India is, in theory, a pluralistic, democratic and secular state where the population is overwhelmingly Hindu, but at least 14% are Muslim. This may sound like a small percentage, but with an overall population estimated at around 1.2 billion, this means around 180 million Muslims. Not surprisingly, Muslims feature heavily in the national psyche, and some of India’s most famous icons (such as the Taj Mahal) were built by Muslims.

expat and muslim in india

Taj Mahal, Agra

Islam in India

Islam was first introduced to India in the 7th century AD, when Arab merchants intrigued the locals of southern India with their faith. In the 8th Century Arab invaders crashed into the northwest of India, in the area now known as Sindh, a province of Pakistan. These two events (and the histories that followed) shaped the experience of Islam in India today; in the south, people see Islam as being woven into the local fabric of life, a sense of ‘adopted’ religion, while in the north, it’s not uncommon to hear of Islam referred to as somehow foreign, and ‘forced’ upon the locals.

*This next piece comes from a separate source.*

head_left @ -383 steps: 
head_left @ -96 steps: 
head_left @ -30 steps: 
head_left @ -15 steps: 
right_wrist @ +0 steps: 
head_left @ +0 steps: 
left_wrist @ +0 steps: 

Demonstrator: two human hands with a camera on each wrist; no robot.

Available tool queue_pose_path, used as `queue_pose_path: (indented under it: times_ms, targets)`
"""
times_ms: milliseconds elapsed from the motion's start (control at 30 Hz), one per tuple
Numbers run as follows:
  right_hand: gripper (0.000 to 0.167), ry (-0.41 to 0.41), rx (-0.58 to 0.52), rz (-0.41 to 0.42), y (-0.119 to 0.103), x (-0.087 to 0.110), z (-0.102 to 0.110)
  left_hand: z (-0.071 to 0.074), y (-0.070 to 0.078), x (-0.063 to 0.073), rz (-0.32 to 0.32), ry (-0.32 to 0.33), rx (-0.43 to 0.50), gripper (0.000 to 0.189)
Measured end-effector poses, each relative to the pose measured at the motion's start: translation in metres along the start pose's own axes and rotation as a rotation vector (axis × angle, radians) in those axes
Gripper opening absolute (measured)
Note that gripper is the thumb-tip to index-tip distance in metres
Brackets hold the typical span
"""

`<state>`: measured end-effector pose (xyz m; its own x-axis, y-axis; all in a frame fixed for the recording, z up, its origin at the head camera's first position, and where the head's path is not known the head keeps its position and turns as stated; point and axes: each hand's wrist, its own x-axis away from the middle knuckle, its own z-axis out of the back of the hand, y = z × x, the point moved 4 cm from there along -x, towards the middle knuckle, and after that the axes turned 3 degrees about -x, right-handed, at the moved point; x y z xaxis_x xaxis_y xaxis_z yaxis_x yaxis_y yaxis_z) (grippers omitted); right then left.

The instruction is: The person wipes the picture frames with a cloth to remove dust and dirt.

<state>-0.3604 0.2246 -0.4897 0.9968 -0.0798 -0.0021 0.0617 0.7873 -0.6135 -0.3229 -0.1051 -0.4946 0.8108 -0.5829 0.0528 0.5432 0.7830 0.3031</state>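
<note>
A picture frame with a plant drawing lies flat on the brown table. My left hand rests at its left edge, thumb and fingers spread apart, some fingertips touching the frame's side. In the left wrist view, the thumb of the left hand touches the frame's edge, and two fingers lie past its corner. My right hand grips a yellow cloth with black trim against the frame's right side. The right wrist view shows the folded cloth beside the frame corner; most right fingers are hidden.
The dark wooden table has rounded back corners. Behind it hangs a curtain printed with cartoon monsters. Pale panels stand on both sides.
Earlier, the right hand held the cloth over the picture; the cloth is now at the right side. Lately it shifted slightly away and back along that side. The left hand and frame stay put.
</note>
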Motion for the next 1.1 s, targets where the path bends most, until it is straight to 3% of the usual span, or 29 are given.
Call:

Whatever the perception, Islam is undoubtedly central to the idea of the modern Indian identity. Gandhi himself is known to have taken inspiration from, and to have held admiration for the Prophet Muhammad (Peace be Upon Him) and many of his family. One of India’s scheduled languages, Urdu, is a kind of Persianised Hindi, written in a modified Arabic script to aid recitation of the Quran for young learners. Music and films often lovingly hark back to the lavish, cultured Mughal Empire, the Muslim dynasty that ruled parts India for centuries.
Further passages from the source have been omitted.